# Description of the task
What you return must match the listing exactly, with every image removed.

# Source material
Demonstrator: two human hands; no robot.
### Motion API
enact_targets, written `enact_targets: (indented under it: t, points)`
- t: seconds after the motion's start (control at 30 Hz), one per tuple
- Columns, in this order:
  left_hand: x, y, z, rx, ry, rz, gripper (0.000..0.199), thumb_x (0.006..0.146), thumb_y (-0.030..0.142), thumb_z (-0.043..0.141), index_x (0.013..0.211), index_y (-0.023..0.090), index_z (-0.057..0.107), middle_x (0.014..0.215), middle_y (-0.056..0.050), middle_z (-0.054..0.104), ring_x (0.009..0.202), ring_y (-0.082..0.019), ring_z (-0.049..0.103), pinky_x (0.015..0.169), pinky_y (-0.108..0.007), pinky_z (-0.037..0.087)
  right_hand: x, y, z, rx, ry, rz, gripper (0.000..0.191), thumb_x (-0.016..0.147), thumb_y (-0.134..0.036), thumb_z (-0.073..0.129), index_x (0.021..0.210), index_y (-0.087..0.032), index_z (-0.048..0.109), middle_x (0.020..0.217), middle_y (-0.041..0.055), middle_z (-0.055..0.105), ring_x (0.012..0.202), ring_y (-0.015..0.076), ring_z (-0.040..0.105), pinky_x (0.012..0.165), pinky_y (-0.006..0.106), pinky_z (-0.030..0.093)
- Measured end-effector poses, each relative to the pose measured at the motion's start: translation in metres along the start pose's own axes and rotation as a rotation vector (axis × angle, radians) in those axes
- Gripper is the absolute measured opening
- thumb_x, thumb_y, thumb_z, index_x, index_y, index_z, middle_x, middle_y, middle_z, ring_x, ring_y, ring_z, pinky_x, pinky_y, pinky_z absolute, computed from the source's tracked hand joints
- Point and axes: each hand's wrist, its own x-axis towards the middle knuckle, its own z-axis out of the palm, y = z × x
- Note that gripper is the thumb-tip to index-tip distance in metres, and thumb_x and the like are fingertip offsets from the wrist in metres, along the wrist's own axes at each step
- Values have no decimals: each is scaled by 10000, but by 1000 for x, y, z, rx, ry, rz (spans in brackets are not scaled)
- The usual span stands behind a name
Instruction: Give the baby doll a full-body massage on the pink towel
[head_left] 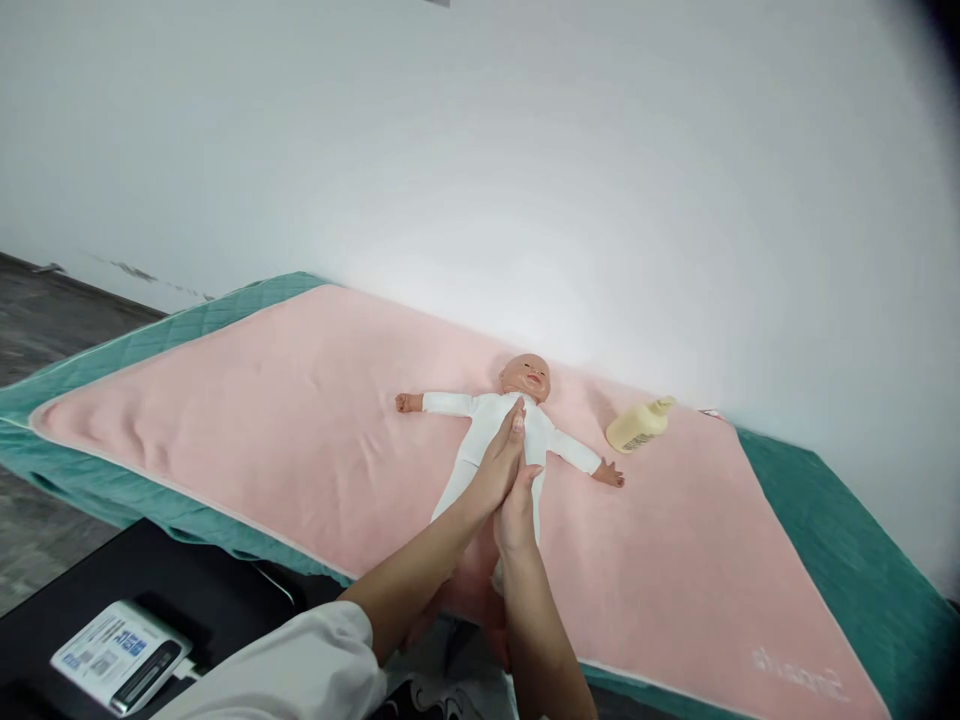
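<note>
the left hand [498, 465] and the right hand [519, 508] are together, palm against palm, over a white-clothed baby doll [482, 424]; a pale-yellow pump bottle [637, 427] is at their right.

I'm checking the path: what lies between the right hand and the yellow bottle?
In the head view, the doll's arm and pink blanket lie between the right hand and the bottle.
</note>
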Motion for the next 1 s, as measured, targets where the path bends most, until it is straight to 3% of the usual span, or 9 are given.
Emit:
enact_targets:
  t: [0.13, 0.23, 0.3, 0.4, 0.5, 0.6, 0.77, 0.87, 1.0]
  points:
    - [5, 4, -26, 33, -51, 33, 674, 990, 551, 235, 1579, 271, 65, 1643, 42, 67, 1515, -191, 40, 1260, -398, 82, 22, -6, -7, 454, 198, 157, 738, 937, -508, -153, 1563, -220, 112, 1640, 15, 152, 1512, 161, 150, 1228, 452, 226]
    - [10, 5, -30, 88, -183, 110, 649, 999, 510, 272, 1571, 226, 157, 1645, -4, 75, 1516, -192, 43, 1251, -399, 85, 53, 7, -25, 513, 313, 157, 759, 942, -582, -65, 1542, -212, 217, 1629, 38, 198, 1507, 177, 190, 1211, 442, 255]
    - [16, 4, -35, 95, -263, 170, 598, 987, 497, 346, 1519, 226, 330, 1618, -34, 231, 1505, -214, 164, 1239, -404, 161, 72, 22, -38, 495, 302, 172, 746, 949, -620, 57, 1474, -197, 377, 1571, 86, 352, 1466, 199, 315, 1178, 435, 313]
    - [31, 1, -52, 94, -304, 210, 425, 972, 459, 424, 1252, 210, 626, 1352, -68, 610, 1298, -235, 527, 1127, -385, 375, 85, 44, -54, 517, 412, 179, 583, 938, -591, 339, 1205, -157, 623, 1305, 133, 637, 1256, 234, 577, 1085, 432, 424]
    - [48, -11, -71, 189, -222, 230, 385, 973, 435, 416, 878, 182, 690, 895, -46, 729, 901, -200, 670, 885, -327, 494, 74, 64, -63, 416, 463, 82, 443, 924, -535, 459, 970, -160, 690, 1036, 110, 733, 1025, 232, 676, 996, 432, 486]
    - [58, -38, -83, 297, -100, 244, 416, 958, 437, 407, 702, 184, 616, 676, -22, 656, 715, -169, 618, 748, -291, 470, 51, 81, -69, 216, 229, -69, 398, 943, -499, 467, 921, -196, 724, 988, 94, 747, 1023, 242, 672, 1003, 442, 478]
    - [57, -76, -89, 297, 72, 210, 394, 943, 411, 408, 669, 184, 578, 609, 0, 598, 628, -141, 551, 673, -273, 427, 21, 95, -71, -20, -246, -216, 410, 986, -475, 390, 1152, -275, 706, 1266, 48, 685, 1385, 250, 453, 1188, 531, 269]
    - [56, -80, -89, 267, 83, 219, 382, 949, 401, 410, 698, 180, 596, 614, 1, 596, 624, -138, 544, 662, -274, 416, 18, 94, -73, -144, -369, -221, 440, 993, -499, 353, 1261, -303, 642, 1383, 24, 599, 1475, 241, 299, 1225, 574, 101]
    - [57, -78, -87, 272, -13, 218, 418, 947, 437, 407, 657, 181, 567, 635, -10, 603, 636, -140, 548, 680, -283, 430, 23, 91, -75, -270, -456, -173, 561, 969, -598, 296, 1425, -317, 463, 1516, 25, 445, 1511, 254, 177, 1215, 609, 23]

# Exercise solution
Demonstrator: two human hands; no robot.
### Motion API
enact_targets, written `enact_targets: (indented under it: t, points)`
- t: seconds after the motion's start (control at 30 Hz), one per tuple
- Columns, in this order:
  left_hand: x, y, z, rx, ry, rz, gripper (0.000..0.199), thumb_x (0.006..0.146), thumb_y (-0.030..0.142), thumb_z (-0.043..0.141), index_x (0.013..0.211), index_y (-0.023..0.090), index_z (-0.057..0.107), middle_x (0.014..0.215), middle_y (-0.056..0.050), middle_z (-0.054..0.104), ring_x (0.009..0.202), ring_y (-0.082..0.019), ring_z (-0.049..0.103), pinky_x (0.015..0.169), pinky_y (-0.108..0.007), pinky_z (-0.037..0.087)
  right_hand: x, y, z, rx, ry, rz, gripper (0.000..0.191), thumb_x (-0.016..0.147), thumb_y (-0.134..0.036), thumb_z (-0.073..0.129), index_x (0.021..0.210), index_y (-0.087..0.032), index_z (-0.048..0.109), middle_x (0.020..0.217), middle_y (-0.041..0.055), middle_z (-0.055..0.105), ring_x (0.012..0.202), ring_y (-0.015..0.076), ring_z (-0.040..0.105), pinky_x (0.012..0.165), pinky_y (-0.006..0.106), pinky_z (-0.030..0.093)
- Measured end-effector poses, each relative to the pose measured at the motion's start: translation in metres along the start pose's own axes and rotation as a rotation vector (axis × angle, radians) in those axes
- Gripper is the absolute measured opening
- thumb_x, thumb_y, thumb_z, index_x, index_y, index_z, middle_x, middle_y, middle_z, ring_x, ring_y, ring_z, pinky_x, pinky_y, pinky_z absolute, computed from the source's tracked hand joints
- Point and axes: each hand's wrist, its own x-axis towards the middle knuckle, its own z-axis out of the palm, y = z × x
- Note that gripper is the thumb-tip to index-tip distance in metres, and thumb_x and the like are fingertip offsets from the wrist in metres, along the wrist's own axes at each step
- Values have no decimals: each is scaled by 10000, but by 1000 for x, y, z, rx, ry, rz (spans in brackets are not scaled)
- The usual span stands behind a name
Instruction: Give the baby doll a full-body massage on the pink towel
[head_left] 
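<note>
the left hand [498, 465] and the right hand [519, 508] are together, palm against palm, over a white-clothed baby doll [482, 424]; a pale-yellow pump bottle [637, 427] is at their right.

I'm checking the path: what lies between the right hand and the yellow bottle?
In the head view, the doll's arm and pink blanket lie between the right hand and the bottle.
</note>
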Motion for the next 1 s, as measured, targets where the path bends most, until it is straight to 3% of the usual span, or 9 are given.
Emit:
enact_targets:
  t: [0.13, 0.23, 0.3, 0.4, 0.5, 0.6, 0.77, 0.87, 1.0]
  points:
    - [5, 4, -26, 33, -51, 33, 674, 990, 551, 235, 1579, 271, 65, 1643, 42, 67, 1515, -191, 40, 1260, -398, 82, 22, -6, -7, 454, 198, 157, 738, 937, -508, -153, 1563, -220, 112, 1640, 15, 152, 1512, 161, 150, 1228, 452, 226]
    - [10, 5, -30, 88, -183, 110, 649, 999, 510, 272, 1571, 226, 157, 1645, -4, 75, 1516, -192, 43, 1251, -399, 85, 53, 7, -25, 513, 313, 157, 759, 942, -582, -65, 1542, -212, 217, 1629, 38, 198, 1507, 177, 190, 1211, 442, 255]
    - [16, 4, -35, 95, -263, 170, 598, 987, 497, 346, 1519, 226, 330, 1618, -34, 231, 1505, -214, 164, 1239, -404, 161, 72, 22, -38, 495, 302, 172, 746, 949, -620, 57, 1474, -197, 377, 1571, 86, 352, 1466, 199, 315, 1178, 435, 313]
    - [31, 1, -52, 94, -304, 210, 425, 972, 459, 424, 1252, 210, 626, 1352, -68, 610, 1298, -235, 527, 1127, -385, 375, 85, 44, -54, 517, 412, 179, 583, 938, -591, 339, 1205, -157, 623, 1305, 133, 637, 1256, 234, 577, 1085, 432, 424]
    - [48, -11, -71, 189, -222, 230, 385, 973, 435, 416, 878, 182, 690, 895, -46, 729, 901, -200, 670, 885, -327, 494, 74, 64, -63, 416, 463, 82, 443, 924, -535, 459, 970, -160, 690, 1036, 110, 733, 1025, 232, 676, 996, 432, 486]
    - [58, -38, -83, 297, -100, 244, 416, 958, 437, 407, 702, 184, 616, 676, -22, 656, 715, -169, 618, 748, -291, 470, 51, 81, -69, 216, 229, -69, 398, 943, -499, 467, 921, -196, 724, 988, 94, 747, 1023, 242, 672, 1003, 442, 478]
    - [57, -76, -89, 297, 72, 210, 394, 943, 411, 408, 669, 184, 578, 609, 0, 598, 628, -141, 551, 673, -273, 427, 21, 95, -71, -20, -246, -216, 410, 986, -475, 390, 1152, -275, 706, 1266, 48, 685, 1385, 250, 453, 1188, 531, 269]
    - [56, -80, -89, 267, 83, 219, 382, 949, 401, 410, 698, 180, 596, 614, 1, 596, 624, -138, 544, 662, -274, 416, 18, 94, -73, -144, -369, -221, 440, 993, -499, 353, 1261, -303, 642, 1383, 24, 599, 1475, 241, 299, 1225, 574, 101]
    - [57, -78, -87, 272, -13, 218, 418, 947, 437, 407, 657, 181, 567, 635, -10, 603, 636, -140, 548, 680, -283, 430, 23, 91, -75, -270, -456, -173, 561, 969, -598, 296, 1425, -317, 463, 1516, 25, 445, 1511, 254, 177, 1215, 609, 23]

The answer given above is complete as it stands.